__WORK REQUEST__
Return the lines below exactly as they appear, please, starting with the first and ending with the one that contains "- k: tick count".
Start of Block
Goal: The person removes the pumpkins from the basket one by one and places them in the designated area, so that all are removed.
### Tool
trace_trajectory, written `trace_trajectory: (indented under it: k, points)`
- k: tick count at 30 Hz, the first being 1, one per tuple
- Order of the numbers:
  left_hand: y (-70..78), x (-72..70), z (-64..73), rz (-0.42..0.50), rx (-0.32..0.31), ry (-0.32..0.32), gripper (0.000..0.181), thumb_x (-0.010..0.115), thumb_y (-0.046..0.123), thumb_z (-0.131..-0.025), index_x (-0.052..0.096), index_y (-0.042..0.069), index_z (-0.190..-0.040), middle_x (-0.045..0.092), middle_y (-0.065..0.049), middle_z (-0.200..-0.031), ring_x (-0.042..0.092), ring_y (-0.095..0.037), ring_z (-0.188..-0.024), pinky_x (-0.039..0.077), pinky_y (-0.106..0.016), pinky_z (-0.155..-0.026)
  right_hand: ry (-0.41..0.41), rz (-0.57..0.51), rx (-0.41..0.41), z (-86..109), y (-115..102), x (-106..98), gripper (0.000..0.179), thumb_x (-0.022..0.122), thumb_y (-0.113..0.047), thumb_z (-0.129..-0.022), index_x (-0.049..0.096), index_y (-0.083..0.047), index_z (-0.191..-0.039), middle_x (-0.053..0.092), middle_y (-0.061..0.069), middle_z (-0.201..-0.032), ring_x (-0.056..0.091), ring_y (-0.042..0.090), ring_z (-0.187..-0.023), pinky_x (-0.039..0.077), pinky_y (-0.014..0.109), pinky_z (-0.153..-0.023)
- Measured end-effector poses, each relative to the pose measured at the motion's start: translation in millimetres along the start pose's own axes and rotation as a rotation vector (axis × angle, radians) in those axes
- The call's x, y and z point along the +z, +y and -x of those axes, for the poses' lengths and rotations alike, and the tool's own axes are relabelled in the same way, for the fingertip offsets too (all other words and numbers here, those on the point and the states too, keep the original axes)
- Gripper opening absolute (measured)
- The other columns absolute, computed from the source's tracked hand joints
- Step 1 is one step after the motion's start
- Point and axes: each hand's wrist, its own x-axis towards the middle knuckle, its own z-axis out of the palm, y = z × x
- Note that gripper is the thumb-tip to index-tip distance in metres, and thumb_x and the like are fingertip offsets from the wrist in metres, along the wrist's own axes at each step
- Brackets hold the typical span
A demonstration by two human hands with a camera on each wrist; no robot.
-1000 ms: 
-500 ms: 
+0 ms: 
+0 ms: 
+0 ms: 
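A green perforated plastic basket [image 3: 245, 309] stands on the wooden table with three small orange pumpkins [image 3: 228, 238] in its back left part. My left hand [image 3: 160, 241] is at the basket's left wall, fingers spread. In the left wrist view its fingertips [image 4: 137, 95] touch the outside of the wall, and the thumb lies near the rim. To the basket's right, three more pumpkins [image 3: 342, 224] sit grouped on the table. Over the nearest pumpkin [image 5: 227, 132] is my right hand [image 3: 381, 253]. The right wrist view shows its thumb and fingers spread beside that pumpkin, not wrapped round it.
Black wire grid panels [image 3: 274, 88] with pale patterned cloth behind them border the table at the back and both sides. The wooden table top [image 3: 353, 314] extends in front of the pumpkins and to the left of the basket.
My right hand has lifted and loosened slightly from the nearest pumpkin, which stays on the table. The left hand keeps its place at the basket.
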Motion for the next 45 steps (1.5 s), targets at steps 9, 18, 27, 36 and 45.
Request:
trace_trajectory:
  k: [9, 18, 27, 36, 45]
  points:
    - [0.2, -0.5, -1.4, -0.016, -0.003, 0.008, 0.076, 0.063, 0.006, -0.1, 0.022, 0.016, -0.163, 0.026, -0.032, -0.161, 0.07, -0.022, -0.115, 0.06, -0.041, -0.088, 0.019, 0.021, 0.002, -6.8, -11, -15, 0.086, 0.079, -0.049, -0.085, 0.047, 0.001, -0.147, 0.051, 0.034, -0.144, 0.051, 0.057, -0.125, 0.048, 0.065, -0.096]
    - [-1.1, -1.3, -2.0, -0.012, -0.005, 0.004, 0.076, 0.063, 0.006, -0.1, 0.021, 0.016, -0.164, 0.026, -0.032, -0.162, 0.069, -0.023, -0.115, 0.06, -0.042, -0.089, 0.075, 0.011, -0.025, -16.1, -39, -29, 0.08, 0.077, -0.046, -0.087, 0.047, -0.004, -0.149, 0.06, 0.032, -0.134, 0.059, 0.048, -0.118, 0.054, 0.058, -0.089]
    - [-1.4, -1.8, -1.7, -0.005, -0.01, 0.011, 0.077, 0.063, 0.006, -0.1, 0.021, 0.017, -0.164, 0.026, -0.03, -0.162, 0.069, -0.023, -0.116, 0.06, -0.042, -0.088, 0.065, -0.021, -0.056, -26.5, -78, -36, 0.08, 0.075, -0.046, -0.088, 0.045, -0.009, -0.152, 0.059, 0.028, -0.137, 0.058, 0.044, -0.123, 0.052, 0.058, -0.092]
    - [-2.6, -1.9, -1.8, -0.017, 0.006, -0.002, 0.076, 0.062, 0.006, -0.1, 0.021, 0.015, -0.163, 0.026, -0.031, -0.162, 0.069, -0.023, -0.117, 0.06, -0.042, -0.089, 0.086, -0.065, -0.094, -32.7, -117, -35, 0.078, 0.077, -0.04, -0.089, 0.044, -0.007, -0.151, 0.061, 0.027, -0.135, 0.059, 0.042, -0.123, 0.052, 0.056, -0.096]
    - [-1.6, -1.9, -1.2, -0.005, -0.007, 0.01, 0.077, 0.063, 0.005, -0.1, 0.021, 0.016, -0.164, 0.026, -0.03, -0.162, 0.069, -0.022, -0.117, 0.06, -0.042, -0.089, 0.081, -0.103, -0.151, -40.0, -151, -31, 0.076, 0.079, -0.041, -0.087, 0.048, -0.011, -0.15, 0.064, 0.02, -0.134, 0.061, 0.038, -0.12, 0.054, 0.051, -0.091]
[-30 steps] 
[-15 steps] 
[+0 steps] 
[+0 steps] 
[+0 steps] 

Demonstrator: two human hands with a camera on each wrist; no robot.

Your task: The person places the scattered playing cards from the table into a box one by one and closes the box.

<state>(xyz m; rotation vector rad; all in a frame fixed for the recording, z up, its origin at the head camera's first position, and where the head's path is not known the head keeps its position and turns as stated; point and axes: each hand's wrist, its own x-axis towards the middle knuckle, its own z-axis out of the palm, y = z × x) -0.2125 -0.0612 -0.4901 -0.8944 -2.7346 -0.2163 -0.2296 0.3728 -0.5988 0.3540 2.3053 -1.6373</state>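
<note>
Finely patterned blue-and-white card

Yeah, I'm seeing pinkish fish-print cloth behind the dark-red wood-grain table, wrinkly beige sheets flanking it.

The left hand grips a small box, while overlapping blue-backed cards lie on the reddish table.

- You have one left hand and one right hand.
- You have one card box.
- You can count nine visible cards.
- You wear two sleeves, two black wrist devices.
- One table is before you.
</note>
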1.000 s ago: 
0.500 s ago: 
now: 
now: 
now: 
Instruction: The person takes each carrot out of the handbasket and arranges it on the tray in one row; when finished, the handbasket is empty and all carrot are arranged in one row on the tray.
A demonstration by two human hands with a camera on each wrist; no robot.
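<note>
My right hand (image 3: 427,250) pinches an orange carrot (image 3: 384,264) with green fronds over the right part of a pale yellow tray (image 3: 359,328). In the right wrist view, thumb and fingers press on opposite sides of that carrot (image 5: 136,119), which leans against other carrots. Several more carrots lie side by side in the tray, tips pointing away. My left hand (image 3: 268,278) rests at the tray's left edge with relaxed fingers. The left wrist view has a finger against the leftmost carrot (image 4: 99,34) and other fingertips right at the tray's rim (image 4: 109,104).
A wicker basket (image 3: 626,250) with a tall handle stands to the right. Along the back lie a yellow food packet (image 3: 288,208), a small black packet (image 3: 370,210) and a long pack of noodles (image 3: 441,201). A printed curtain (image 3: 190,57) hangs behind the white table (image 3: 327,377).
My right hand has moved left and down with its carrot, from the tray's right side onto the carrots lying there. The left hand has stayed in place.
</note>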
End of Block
__ANSWER SPACE__
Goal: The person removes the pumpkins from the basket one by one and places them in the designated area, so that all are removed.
### Tool
trace_trajectory, written `trace_trajectory: (indented under it: k, points)`
- k: tick count at 30 Hz, the first being 1, one per tuple

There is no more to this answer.